— What is expected —
Each line below that contains "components" should be counted. Give only the total.

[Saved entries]

━━━━━━━━━━━━━━━━

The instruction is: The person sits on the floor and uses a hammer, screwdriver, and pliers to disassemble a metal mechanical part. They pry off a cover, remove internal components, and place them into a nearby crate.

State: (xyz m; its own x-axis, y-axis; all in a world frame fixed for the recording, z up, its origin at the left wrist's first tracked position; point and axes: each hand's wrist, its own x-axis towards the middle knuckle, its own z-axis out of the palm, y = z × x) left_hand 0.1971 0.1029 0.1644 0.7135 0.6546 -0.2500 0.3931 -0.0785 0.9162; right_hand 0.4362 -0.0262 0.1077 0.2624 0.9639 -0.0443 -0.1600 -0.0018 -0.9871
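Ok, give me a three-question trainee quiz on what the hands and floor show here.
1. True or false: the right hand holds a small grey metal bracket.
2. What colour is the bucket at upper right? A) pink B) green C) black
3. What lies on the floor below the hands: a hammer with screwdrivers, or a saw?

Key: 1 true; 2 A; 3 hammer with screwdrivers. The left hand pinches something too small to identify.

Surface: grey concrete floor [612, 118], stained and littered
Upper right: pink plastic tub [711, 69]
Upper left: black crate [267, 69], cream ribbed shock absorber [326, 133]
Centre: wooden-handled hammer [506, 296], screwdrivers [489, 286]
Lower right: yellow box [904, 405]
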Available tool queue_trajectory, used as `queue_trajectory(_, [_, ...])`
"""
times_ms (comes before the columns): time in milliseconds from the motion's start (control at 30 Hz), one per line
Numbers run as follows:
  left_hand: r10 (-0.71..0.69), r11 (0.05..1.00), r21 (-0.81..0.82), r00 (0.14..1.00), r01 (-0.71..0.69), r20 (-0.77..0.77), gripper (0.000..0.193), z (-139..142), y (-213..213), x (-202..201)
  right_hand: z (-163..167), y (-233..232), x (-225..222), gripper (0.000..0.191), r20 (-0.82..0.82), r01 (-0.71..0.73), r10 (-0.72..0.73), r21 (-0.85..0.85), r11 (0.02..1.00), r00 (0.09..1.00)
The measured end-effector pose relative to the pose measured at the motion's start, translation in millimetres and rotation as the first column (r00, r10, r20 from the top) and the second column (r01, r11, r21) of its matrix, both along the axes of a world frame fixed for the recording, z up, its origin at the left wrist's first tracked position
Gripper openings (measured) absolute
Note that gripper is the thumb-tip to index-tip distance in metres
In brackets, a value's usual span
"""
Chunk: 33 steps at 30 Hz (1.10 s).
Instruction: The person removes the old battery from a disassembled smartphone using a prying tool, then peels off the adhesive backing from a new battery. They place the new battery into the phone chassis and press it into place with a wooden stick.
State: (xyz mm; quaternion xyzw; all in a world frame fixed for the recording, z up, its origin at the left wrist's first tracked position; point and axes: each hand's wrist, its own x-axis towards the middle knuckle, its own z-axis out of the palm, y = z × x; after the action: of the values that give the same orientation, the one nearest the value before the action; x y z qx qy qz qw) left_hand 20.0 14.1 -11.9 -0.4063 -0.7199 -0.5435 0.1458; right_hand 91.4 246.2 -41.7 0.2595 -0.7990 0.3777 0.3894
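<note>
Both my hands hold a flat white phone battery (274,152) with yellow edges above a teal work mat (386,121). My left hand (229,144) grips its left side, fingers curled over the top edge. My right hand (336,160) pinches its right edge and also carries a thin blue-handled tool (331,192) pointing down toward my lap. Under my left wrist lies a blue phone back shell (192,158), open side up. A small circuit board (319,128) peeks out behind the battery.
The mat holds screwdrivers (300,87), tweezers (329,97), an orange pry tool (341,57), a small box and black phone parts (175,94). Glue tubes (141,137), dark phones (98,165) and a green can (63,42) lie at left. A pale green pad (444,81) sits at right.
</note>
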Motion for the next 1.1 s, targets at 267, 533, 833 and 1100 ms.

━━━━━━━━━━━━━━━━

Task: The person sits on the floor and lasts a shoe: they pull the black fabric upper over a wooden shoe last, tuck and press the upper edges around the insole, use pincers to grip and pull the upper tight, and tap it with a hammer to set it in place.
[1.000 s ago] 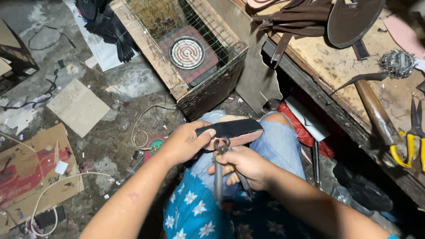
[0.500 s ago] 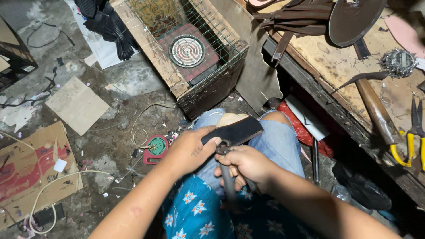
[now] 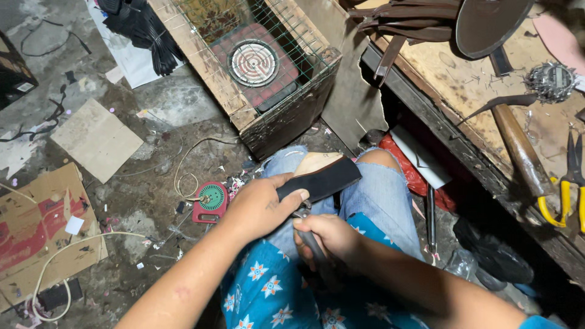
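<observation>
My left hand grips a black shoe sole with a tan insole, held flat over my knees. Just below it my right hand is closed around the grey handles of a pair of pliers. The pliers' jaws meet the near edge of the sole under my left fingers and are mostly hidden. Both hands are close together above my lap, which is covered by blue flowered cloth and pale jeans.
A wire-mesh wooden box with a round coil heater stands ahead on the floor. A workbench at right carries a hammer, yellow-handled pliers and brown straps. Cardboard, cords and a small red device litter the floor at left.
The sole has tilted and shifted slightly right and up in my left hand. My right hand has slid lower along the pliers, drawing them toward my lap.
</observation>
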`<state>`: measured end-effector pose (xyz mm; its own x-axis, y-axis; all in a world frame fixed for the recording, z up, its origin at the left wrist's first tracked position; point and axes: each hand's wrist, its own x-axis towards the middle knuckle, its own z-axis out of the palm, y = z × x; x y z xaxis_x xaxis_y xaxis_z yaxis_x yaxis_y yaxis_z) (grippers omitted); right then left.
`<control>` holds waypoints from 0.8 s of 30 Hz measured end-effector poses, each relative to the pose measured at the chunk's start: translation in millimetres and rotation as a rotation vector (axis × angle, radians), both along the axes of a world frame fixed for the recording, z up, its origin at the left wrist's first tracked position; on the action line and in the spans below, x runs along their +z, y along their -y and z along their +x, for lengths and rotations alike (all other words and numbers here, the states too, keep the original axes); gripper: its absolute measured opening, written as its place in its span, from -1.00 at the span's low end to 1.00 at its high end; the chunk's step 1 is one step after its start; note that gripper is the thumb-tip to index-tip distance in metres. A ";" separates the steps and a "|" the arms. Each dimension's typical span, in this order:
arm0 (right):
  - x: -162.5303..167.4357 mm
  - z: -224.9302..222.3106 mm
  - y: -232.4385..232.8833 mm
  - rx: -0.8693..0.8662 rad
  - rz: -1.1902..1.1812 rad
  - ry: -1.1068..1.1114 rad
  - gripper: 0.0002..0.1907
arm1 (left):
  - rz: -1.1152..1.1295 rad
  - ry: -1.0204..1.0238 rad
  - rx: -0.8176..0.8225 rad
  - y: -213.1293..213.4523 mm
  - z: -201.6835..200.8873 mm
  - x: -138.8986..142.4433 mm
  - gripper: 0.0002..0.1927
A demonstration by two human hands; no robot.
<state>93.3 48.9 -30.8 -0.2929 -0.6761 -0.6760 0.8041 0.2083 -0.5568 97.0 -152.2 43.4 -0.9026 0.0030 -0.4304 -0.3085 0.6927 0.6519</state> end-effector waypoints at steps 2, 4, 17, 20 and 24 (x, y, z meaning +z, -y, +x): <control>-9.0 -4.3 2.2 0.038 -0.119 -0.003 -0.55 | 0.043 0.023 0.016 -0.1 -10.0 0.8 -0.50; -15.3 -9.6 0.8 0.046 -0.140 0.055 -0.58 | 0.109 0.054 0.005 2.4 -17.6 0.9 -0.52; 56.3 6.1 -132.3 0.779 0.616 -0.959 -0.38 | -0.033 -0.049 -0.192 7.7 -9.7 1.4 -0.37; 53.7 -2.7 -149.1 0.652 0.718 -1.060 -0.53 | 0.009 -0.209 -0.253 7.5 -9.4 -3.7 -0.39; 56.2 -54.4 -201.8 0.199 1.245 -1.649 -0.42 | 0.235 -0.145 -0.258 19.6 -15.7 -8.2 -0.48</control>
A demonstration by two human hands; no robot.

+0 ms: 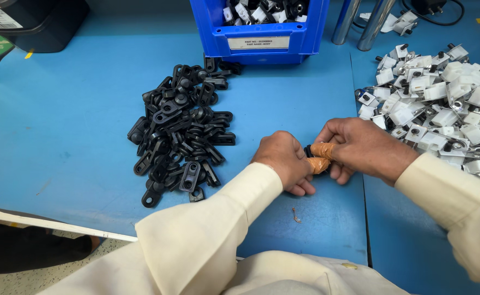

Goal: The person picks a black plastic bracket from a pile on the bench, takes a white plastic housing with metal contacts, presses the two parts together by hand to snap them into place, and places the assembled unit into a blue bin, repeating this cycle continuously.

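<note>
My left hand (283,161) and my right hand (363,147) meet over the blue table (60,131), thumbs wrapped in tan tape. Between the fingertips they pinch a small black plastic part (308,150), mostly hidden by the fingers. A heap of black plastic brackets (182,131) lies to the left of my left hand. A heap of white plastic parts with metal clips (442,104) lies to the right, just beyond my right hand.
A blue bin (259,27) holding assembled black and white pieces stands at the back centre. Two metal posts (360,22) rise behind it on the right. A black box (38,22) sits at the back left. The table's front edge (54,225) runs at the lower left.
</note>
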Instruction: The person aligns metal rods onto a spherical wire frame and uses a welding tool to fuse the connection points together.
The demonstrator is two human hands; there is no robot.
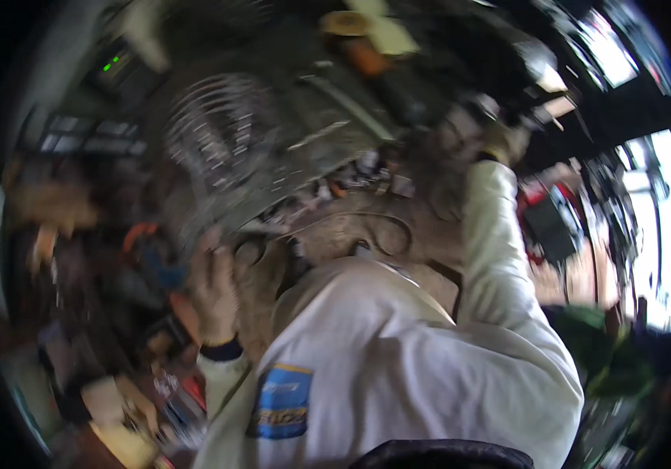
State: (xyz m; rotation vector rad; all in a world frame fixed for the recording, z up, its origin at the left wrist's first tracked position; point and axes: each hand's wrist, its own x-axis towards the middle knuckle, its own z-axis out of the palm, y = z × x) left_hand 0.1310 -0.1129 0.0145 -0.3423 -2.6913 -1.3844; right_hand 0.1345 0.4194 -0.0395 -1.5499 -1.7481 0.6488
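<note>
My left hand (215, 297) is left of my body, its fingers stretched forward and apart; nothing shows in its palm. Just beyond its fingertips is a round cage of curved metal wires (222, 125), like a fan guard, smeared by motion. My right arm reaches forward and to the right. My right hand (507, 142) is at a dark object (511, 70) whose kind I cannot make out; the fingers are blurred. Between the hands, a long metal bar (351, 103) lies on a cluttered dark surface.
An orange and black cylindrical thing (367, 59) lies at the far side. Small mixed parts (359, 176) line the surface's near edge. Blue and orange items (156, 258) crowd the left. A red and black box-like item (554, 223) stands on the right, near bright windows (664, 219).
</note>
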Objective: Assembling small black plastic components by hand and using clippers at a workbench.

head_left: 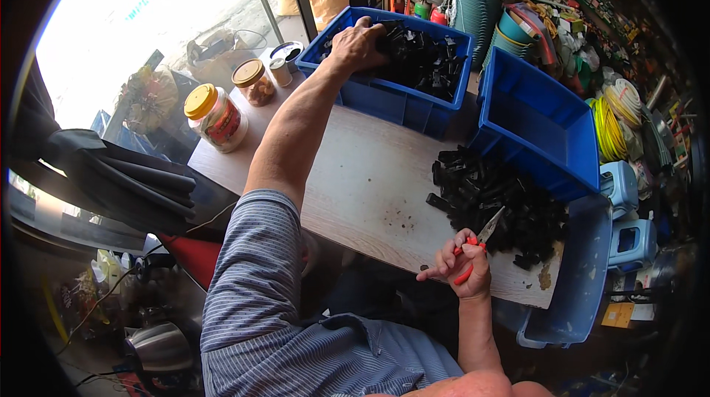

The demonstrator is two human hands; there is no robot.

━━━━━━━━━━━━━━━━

— Written solution —
2